TASK DETAILS: Which lines run from the line with "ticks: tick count" through the line with "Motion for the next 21" in the entries below? Print them exactly, both ends included, and nothing more.

RECORDS TO USE:
*-*-*

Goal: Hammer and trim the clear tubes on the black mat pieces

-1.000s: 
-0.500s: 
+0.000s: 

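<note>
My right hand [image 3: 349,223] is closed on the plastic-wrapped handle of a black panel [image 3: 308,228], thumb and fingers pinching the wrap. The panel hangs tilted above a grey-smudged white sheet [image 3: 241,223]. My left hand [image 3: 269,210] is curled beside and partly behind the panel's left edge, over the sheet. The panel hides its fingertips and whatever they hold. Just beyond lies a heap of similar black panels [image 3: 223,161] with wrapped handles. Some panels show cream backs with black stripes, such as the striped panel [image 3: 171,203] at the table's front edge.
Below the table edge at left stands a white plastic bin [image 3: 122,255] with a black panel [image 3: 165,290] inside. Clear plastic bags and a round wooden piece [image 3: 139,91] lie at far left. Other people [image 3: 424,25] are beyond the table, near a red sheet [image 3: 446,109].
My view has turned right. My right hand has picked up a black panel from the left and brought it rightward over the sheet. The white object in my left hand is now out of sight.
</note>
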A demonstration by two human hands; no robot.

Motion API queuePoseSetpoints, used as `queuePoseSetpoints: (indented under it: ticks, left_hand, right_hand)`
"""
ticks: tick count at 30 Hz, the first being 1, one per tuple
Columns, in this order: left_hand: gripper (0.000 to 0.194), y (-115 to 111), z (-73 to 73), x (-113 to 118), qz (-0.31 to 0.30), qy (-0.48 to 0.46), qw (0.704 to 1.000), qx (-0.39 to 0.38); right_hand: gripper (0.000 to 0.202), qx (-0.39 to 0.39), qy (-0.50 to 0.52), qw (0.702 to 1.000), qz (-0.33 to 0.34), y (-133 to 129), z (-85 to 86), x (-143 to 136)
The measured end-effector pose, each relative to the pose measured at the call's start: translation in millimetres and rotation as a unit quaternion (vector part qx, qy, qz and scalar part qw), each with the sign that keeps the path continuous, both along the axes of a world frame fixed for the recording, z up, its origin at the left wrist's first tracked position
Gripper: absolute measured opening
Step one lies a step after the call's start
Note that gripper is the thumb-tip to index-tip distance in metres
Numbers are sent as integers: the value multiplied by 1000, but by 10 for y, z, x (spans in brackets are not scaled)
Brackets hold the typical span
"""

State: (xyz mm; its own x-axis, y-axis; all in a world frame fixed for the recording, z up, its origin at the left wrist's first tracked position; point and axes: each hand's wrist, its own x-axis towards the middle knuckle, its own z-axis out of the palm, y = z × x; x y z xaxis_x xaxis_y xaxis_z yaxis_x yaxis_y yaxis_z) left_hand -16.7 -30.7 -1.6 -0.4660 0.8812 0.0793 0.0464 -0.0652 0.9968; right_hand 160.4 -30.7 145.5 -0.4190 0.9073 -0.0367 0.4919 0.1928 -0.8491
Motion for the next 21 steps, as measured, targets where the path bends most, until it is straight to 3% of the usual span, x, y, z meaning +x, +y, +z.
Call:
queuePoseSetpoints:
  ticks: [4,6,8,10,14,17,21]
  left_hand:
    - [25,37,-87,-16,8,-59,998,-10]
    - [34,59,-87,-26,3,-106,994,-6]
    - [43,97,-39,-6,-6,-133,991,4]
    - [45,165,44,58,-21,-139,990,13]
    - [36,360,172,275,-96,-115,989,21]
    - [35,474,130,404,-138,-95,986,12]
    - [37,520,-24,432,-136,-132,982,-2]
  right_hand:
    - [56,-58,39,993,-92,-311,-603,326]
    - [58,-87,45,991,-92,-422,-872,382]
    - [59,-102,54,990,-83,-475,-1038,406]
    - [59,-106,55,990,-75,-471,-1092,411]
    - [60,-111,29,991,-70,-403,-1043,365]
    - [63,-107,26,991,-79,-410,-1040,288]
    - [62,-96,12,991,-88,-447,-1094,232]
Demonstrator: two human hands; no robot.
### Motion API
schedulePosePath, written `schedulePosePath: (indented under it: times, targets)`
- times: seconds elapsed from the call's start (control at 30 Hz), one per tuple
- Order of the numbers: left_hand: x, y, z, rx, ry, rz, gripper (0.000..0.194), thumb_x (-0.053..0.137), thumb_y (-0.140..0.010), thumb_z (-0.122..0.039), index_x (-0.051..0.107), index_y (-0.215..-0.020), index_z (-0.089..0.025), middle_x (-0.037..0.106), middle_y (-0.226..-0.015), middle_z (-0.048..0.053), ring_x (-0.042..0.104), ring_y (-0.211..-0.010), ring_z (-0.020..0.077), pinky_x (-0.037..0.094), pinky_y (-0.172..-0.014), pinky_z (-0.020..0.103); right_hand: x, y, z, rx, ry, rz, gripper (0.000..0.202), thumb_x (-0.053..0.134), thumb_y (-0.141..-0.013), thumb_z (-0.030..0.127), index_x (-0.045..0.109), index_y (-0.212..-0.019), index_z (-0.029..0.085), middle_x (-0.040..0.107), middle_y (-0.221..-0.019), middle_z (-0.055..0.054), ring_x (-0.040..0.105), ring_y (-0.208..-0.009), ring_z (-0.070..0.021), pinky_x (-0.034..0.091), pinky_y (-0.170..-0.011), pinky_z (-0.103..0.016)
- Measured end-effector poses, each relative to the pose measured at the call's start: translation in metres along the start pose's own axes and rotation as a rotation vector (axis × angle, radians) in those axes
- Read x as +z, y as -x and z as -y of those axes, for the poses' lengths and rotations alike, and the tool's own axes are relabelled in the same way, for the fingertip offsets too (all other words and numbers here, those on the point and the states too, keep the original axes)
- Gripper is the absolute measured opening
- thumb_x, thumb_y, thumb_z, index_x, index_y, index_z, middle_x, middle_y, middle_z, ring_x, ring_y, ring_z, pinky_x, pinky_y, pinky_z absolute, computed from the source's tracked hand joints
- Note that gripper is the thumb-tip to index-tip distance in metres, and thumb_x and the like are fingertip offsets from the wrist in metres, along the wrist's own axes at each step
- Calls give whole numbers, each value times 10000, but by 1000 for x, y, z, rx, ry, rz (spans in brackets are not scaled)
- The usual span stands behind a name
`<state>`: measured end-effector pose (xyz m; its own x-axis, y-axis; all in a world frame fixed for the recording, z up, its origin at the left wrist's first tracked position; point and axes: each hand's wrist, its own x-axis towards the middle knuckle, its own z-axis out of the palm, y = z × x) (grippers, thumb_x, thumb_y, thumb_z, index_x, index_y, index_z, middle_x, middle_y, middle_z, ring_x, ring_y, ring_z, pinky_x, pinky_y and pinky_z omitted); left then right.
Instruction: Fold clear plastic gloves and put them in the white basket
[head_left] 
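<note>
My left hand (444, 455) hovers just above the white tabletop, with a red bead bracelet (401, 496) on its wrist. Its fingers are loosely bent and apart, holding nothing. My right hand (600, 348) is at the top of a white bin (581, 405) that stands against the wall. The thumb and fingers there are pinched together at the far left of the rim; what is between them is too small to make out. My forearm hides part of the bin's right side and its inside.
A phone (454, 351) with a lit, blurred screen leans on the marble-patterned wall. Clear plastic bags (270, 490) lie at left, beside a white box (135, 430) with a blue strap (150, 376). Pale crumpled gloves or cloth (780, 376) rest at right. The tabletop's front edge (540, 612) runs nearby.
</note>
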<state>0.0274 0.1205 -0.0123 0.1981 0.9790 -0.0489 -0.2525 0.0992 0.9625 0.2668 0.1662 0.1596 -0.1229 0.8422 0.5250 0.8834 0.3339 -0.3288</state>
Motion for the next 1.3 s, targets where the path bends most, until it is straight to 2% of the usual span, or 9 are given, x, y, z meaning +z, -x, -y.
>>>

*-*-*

ANSWER SPACE:
ticks: tick count at 30 Hz, the first being 1, one per tuple
Columns, in this order: left_hand: gripper (0.000 to 0.194), y (-115 to 111), z (-73 to 73), x (-113 to 118), qz (-0.31 to 0.30), qy (-0.48 to 0.46), qw (0.704 to 1.000), qx (-0.39 to 0.38); right_hand: gripper (0.000 to 0.202), qx (-0.39 to 0.39), qy (-0.50 to 0.52), qw (0.702 to 1.000), qz (-0.33 to 0.34), y (-133 to 129), z (-85 to 86), x (-143 to 136)
The measured end-effector pose, each relative to the pose measured at the call's start: translation in millimetres and rotation as a unit quaternion (vector part qx, qy, qz and scalar part qw), each with the sign that keeps the path continuous, both along the axes of a world frame fixed for the recording, z up, its origin at the left wrist's first tracked position
Gripper: absolute measured opening
Step one lies a step after the call's start
Note that gripper is the thumb-tip to index-tip distance in metres
Numbers are sent as integers: the value multiplied by 1000, but by 10 for y, z, x (spans in brackets are not scaled)
Brackets hold the typical span
"""

State: (xyz mm; its own x-axis, y-axis; all in a world frame fixed for the recording, z up, its origin at the left wrist's first tracked position; point and axes: each hand's wrist, its own x-axis towards the middle knuckle, its own z-axis out of the palm, y = z × x; x y z xaxis_x xaxis_y xaxis_z yaxis_x yaxis_y yaxis_z) left_hand -16.7 -30.7 -1.6 -0.4660 0.8812 0.0793 0.0464 -0.0652 0.9968; right_hand 160.4 -30.7 145.5 -0.4190 0.9073 -0.0367 0.4919 0.1928 -0.8491
Motion for the next 21 steps, as measured, targets where the path bends most, until it is straight to 3% of the usual span, x, y, z meaning +x, +y, +z.

There is nothing more to this answer.